§ ABOUT THIS EXERCISE
Restate word for word the section of the entries that opens at the line containing "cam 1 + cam" and closes at the line containing "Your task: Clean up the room", both lines kept, pictures dropped.
────────────────────
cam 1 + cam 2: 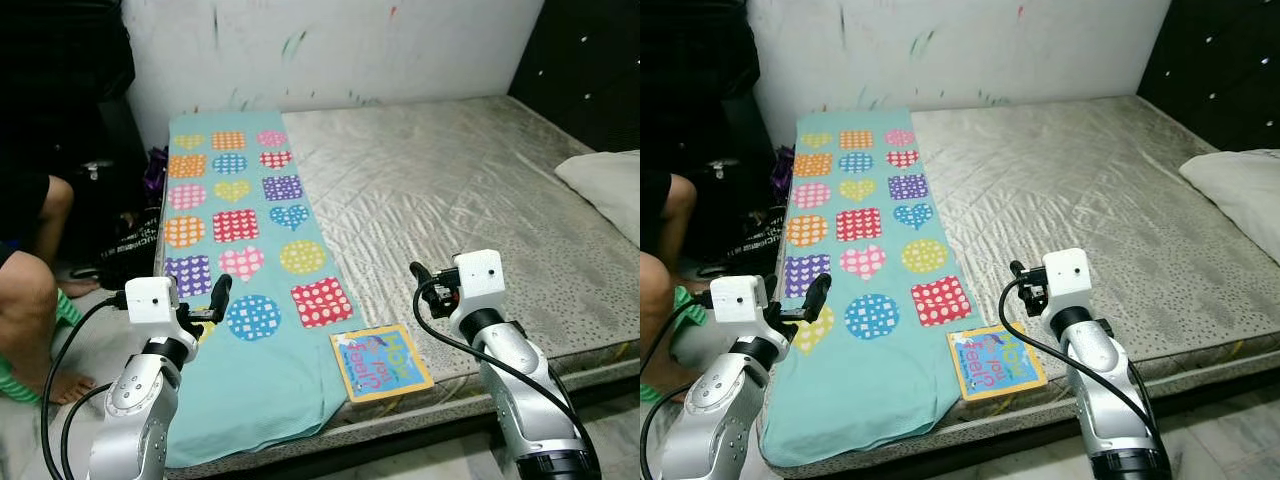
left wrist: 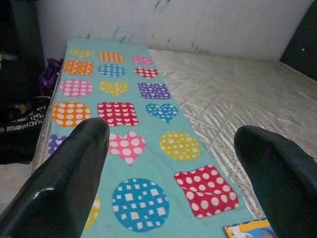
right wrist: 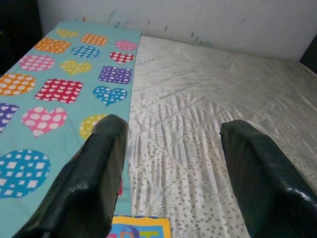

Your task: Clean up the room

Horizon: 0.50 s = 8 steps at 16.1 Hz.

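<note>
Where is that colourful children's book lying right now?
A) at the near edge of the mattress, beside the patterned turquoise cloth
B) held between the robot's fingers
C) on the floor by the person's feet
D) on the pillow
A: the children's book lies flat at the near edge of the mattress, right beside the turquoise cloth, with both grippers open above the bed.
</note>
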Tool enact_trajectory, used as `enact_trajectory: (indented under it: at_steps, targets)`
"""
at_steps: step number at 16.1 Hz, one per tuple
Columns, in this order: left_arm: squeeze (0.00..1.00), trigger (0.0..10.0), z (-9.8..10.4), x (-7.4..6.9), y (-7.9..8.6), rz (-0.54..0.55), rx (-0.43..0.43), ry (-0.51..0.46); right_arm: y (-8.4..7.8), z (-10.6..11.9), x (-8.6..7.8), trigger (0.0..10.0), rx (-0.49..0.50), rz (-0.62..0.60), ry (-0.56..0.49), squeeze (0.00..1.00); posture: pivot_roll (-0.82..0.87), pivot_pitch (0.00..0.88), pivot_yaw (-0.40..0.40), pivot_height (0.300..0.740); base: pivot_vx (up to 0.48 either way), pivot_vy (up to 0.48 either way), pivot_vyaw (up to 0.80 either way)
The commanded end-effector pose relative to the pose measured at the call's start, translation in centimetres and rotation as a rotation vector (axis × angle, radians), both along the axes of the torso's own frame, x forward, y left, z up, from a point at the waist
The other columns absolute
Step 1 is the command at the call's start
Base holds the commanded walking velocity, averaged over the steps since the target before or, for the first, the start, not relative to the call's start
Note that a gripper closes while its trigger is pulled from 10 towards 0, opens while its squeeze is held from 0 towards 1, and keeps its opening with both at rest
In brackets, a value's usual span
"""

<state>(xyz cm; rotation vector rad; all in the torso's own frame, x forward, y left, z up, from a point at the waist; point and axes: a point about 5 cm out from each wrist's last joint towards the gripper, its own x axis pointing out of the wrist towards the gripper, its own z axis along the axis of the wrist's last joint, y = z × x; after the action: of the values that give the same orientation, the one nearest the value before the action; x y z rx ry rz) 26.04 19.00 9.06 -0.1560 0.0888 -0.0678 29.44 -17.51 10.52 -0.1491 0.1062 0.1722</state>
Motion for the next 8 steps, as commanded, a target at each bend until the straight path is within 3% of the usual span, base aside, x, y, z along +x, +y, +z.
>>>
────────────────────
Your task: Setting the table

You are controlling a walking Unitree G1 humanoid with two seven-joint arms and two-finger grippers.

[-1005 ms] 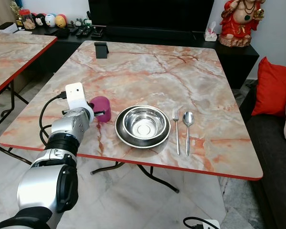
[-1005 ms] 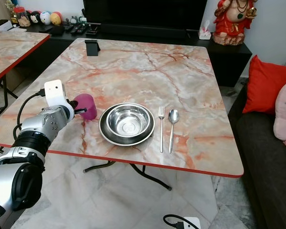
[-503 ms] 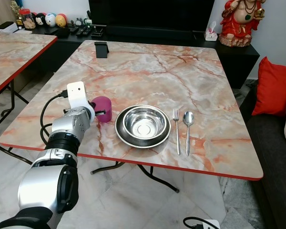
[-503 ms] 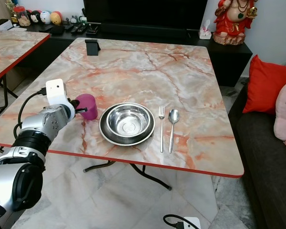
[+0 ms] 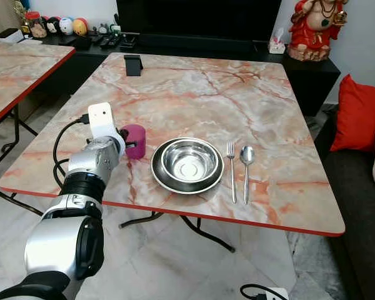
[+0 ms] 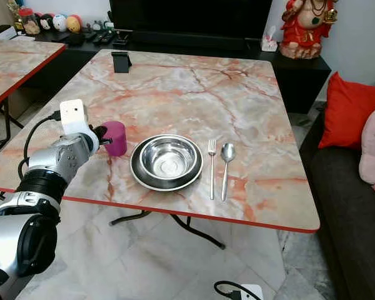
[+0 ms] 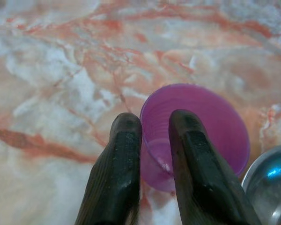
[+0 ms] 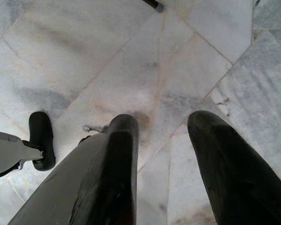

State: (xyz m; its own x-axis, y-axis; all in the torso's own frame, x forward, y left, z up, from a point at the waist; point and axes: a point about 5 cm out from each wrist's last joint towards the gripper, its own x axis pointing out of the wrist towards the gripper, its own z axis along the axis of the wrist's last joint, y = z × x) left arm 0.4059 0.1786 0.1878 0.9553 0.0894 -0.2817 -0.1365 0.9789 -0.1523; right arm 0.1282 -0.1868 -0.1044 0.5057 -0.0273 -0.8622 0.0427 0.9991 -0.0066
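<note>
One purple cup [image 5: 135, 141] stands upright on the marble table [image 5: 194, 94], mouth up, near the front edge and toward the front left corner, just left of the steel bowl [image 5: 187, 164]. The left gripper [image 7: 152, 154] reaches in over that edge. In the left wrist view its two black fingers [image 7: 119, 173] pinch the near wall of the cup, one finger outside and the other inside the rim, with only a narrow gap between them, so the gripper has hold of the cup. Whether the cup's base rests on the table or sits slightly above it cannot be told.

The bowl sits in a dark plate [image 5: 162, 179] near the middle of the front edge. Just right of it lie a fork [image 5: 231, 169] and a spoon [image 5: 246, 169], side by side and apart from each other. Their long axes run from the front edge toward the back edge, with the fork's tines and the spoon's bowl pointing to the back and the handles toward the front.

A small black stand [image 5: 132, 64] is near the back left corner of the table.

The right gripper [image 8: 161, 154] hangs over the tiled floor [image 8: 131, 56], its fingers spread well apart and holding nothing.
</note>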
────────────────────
§ EXERCISE SOLUTION
cam 1 + cam 2: 
left wrist: 
right wrist: 

Your task: Clean up the room

This output requires nothing further.